Task goal
If a line contains the word "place", include it in the count; state how many such lines the listing has and nothing else.

##### Material for this task

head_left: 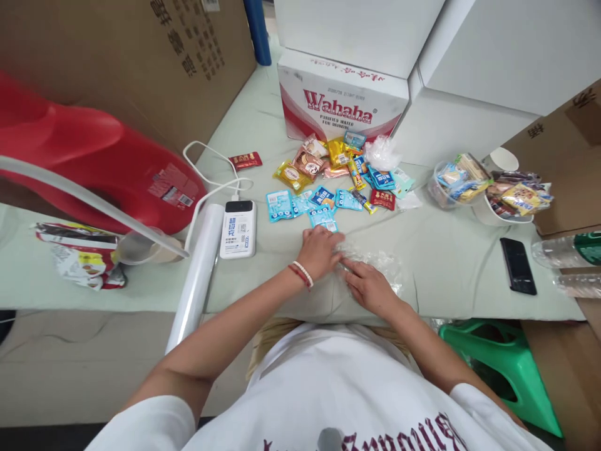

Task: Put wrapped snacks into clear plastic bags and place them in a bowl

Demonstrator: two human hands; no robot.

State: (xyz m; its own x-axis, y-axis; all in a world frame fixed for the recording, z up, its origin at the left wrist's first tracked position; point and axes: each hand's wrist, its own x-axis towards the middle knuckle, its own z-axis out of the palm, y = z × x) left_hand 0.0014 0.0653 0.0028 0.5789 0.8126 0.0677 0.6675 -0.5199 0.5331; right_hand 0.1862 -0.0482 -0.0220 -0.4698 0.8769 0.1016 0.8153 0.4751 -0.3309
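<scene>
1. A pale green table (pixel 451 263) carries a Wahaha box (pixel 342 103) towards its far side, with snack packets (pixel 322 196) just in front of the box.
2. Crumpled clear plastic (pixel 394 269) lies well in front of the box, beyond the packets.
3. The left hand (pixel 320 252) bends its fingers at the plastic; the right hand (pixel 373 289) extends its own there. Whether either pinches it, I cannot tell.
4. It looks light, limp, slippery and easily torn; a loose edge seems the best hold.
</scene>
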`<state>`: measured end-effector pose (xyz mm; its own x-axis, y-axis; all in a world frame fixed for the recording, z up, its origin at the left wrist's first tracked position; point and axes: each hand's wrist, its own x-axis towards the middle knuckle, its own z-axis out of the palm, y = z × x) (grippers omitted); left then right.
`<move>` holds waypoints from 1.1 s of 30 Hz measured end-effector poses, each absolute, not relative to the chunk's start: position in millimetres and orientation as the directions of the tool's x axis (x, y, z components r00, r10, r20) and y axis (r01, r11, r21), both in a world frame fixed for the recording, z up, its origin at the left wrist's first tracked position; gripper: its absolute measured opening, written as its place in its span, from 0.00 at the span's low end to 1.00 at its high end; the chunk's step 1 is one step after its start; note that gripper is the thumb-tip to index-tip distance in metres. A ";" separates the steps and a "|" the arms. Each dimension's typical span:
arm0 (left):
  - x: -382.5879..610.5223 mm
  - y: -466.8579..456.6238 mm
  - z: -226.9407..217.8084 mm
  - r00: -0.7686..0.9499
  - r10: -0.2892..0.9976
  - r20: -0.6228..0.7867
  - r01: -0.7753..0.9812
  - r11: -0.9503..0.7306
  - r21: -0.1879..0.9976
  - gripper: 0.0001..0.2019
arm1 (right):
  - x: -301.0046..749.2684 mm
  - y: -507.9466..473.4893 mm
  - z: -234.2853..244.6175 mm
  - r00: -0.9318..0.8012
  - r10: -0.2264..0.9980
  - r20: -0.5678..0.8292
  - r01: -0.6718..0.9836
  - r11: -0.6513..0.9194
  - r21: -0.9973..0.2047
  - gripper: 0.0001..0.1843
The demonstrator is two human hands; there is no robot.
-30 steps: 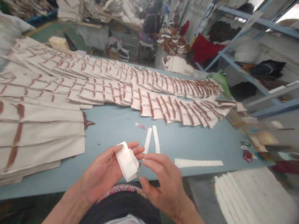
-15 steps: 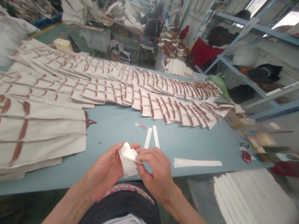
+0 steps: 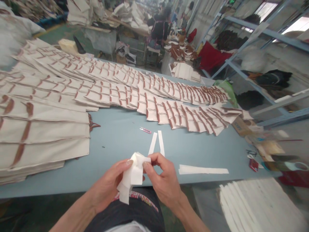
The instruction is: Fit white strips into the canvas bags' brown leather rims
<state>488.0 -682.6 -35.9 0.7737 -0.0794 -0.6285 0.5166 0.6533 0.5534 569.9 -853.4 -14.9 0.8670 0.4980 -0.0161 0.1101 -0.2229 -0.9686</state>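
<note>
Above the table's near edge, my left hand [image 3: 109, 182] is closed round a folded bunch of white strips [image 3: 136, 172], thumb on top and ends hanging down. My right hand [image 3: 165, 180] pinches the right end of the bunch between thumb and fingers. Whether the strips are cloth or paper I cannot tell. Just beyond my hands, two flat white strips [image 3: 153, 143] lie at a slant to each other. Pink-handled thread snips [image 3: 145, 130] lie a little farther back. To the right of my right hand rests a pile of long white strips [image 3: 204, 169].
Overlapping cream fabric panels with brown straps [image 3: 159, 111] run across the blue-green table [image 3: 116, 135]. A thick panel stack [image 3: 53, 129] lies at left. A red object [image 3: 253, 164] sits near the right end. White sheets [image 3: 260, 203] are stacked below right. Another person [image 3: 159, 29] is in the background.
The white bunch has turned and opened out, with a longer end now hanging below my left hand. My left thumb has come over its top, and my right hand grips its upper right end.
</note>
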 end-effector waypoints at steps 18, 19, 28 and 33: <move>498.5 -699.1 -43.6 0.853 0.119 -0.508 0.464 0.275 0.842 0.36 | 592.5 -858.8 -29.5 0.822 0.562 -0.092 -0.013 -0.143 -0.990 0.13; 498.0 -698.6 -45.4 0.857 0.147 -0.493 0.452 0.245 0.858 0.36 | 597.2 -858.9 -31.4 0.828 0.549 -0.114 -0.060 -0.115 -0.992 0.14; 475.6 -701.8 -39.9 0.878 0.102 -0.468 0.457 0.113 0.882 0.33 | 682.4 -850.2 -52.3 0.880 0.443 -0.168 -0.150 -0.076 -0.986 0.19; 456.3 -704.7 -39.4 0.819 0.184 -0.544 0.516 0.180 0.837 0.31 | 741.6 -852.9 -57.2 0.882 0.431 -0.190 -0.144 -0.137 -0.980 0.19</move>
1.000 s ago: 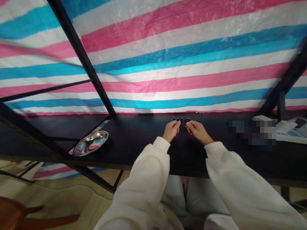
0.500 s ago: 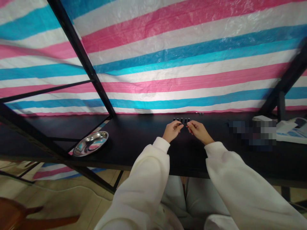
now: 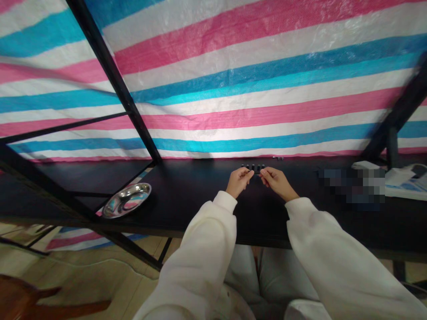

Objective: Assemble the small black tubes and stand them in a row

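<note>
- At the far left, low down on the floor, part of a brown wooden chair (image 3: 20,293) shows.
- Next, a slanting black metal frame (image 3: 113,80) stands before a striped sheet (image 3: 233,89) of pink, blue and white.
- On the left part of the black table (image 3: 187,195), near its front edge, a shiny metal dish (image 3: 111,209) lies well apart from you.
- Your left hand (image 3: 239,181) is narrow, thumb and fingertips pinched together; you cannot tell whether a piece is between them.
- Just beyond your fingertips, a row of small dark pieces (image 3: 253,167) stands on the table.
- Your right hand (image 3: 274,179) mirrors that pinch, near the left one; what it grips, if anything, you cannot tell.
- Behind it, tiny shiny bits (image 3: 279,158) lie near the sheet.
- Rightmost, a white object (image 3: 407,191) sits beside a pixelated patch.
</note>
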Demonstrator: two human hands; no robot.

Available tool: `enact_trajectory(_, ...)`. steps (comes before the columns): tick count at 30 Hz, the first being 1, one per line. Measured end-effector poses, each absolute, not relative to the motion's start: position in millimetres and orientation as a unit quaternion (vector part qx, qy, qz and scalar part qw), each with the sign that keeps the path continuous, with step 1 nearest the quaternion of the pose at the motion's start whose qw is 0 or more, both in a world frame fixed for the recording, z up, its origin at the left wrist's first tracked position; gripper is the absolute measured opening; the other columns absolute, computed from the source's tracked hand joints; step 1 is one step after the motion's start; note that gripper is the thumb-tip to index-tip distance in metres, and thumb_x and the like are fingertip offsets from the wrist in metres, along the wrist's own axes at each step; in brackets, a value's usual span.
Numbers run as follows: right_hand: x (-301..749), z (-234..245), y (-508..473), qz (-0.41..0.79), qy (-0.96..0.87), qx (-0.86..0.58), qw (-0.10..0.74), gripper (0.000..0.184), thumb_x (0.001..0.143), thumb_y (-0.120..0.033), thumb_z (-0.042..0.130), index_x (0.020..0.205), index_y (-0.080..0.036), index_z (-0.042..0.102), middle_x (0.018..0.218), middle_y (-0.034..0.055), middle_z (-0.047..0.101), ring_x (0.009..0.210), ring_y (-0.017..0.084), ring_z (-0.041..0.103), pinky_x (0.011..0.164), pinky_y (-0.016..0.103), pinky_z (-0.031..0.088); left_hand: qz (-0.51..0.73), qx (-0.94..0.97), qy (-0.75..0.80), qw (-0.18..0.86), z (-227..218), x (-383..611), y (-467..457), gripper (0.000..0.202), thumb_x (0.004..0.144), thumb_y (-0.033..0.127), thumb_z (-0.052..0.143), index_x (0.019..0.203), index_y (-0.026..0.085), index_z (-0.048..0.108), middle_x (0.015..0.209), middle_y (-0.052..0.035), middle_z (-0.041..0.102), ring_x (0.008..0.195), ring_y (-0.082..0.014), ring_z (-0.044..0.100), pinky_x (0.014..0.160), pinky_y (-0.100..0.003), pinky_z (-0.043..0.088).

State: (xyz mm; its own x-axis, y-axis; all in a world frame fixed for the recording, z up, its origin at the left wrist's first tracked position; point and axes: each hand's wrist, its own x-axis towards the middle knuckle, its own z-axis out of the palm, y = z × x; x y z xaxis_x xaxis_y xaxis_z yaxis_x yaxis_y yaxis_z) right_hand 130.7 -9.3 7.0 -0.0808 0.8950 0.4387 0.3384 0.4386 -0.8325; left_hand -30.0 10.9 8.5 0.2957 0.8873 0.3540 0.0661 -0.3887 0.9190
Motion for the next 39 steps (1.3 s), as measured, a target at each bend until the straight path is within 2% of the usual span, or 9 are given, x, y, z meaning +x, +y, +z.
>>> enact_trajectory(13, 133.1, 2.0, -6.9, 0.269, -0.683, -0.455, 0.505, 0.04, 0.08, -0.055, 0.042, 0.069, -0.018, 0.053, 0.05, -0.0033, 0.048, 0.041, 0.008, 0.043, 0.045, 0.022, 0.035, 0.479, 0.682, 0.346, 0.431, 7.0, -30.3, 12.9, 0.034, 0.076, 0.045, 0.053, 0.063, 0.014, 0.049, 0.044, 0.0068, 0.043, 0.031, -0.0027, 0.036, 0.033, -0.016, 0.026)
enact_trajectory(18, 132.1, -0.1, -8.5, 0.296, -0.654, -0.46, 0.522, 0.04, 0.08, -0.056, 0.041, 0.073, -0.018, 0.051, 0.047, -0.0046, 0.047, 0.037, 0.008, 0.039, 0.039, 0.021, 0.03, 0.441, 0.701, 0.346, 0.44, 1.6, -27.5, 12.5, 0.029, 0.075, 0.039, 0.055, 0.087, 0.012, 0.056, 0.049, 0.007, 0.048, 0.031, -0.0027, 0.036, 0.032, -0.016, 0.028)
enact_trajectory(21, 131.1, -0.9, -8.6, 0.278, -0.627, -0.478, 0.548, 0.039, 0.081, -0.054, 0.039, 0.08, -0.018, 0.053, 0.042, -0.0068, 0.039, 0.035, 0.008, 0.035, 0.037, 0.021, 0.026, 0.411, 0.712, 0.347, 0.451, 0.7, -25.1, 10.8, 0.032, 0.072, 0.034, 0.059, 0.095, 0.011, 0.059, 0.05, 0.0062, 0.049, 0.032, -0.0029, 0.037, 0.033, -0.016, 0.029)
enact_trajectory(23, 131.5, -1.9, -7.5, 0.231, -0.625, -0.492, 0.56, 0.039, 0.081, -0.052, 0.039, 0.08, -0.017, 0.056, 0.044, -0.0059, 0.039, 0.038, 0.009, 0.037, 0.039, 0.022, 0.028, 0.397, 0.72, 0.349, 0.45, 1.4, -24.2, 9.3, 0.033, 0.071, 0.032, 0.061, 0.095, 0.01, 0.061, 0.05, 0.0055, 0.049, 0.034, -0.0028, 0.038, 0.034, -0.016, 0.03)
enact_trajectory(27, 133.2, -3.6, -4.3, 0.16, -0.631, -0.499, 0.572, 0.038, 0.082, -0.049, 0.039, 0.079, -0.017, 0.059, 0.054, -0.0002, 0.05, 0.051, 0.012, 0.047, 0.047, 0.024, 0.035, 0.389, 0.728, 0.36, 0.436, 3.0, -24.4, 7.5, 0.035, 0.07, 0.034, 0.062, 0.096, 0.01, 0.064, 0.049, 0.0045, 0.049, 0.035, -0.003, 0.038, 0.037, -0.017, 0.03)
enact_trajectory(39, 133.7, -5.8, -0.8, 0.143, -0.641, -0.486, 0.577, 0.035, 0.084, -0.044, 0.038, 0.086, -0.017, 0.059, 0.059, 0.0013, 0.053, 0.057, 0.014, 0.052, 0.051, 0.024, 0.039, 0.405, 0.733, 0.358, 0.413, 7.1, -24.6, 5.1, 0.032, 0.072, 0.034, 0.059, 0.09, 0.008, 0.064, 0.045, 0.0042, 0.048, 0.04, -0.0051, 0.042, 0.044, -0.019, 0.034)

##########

Task result
2